▶ _ASSIGNED TASK_
Retype the entries in full, exactly.

---- DATA SUPPLIED

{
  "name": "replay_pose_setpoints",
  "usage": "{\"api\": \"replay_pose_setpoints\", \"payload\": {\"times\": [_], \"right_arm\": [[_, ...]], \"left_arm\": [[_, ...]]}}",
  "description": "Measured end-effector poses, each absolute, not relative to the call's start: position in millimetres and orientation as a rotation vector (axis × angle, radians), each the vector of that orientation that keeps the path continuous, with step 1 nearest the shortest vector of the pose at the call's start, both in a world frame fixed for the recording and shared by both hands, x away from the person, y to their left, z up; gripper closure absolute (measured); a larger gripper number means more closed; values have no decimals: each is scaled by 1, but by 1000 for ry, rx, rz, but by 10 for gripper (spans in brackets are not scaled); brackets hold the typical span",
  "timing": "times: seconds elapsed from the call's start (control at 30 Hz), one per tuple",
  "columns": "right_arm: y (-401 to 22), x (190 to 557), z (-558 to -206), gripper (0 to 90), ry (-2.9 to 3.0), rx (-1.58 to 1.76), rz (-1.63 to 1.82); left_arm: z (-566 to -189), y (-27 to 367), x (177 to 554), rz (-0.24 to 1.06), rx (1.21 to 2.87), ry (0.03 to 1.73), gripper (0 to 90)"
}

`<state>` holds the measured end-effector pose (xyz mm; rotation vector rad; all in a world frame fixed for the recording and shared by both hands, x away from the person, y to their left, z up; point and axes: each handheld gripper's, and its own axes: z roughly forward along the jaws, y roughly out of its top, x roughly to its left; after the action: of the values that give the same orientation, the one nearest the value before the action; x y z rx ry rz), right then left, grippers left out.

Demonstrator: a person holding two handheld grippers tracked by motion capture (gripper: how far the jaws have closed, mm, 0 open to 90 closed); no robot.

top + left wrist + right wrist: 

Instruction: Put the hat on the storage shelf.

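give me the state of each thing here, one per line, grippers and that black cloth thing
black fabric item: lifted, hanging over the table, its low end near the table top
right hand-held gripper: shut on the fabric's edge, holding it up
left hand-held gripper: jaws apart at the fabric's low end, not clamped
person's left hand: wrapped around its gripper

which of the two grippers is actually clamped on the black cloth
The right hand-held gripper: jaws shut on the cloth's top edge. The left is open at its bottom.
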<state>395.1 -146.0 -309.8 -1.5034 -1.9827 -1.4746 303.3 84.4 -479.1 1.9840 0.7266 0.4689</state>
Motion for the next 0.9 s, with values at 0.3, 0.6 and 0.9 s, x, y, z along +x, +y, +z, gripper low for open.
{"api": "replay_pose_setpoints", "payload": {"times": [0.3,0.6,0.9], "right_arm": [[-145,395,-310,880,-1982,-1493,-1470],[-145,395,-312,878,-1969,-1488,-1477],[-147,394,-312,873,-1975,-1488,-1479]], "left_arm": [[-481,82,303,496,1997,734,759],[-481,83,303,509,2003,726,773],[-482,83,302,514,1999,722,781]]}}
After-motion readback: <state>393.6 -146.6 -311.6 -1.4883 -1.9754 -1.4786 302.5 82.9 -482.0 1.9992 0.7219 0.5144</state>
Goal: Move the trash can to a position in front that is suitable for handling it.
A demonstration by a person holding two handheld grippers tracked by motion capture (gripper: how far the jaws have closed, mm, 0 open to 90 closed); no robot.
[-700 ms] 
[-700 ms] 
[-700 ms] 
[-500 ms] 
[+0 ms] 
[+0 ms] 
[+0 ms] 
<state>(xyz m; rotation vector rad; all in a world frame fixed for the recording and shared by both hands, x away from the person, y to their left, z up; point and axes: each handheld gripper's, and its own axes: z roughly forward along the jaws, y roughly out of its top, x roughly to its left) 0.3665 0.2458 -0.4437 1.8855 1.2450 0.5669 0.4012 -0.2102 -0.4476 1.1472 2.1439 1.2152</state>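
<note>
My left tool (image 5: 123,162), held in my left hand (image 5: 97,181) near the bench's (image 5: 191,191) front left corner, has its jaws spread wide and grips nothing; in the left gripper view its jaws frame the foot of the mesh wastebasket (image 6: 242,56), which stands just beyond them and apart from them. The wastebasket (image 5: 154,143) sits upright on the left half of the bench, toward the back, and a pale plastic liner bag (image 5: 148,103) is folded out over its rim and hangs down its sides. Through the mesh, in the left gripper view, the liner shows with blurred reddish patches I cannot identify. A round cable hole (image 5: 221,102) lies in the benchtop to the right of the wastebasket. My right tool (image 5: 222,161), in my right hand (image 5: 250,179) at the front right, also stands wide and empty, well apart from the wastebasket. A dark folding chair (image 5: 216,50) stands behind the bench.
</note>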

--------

▶ _ANSWER SPACE_
{
  "name": "replay_pose_setpoints",
  "usage": "{\"api\": \"replay_pose_setpoints\", \"payload\": {\"times\": [_], \"right_arm\": [[_, ...]], \"left_arm\": [[_, ...]]}}",
  "description": "Measured end-effector poses, each absolute, not relative to the call's start: position in millimetres and orientation as a rotation vector (axis × angle, radians), each the vector of that orientation that keeps the path continuous, with step 1 nearest the shortest vector of the pose at the call's start, both in a world frame fixed for the recording and shared by both hands, x away from the person, y to their left, z up; gripper closure absolute (measured); a larger gripper number means more closed; values have no decimals: each is scaled by 1, but by 1000 for ry, rx, rz, but by 10 for gripper (spans in brackets are not scaled); brackets hold the typical span",
  "timing": "times: seconds elapsed from the call's start (control at 30 Hz), one per tuple",
  "columns": "right_arm: y (-401 to 22), x (190 to 557), z (-558 to -206), gripper (0 to 90), ry (-2.9 to 3.0), rx (-1.58 to 1.76), rz (-1.63 to 1.82); left_arm: z (-566 to -189), y (-27 to 367), x (177 to 554), rz (-0.24 to 1.06), rx (1.21 to 2.87), ry (0.03 to 1.73), gripper (0 to 90)"
}

`<state>` holds the measured end-effector pose (xyz mm; rotation vector rad; all in a world frame fixed for the recording and shared by both hands, x away from the person, y to their left, z up; point and axes: each handheld gripper's, and its own axes: z roughly forward along the jaws, y roughly out of its top, x roughly to its left; after the action: of the values that give the same orientation, the one nearest the value before the action; x y z rx ry rz), right then left, grippers left out.

Demonstrator: a person holding two handheld grippers tracked by motion capture (gripper: how far the jaws have closed, mm, 0 open to 90 closed); no robot.

top + left wrist + right wrist: 

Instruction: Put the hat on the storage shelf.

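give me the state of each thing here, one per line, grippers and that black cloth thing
black fabric item: lifted, hanging over the table, its low end near the table top
right hand-held gripper: shut on the fabric's edge, holding it up
left hand-held gripper: jaws apart at the fabric's low end, not clamped
person's left hand: wrapped around its gripper

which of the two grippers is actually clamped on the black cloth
The right hand-held gripper: jaws shut on the cloth's top edge. The left is open at its bottom.
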<state>395.1 -146.0 -309.8 -1.5034 -1.9827 -1.4746 303.3 84.4 -479.1 1.9840 0.7266 0.4689</state>
Motion for the next 0.9 s, with values at 0.3, 0.6 and 0.9 s, x, y, z along +x, +y, +z, gripper low for open.
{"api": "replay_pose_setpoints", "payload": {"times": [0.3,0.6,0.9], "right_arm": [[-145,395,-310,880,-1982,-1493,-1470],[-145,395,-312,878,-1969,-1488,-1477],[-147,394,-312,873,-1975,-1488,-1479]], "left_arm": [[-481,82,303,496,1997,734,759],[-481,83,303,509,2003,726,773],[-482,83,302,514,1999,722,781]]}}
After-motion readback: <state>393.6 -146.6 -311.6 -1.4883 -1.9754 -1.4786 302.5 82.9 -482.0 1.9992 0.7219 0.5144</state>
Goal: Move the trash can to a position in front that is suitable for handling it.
A demonstration by a person holding two handheld grippers tracked by motion capture (gripper: how far the jaws have closed, mm, 0 open to 90 closed); no robot.
[-700 ms] 
[-700 ms] 
[-700 ms] 
[-500 ms] 
[+0 ms] 
[+0 ms] 
[+0 ms] 
<state>(xyz m; rotation vector rad; all in a world frame fixed for the recording and shared by both hands, x away from the person, y to their left, z up; point and axes: each handheld gripper's, and its own axes: z roughly forward along the jaws, y roughly out of its top, x roughly to its left) 0.3665 0.2458 -0.4437 1.8855 1.2450 0.5669 0.4012 -0.2102 -0.4476 1.1472 2.1439 1.2152</state>
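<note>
My left tool (image 5: 123,162), held in my left hand (image 5: 97,181) near the bench's (image 5: 191,191) front left corner, has its jaws spread wide and grips nothing; in the left gripper view its jaws frame the foot of the mesh wastebasket (image 6: 242,56), which stands just beyond them and apart from them. The wastebasket (image 5: 154,143) sits upright on the left half of the bench, toward the back, and a pale plastic liner bag (image 5: 148,103) is folded out over its rim and hangs down its sides. Through the mesh, in the left gripper view, the liner shows with blurred reddish patches I cannot identify. A round cable hole (image 5: 221,102) lies in the benchtop to the right of the wastebasket. My right tool (image 5: 222,161), in my right hand (image 5: 250,179) at the front right, also stands wide and empty, well apart from the wastebasket. A dark folding chair (image 5: 216,50) stands behind the bench.
</note>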

There is nothing more to add to the answer.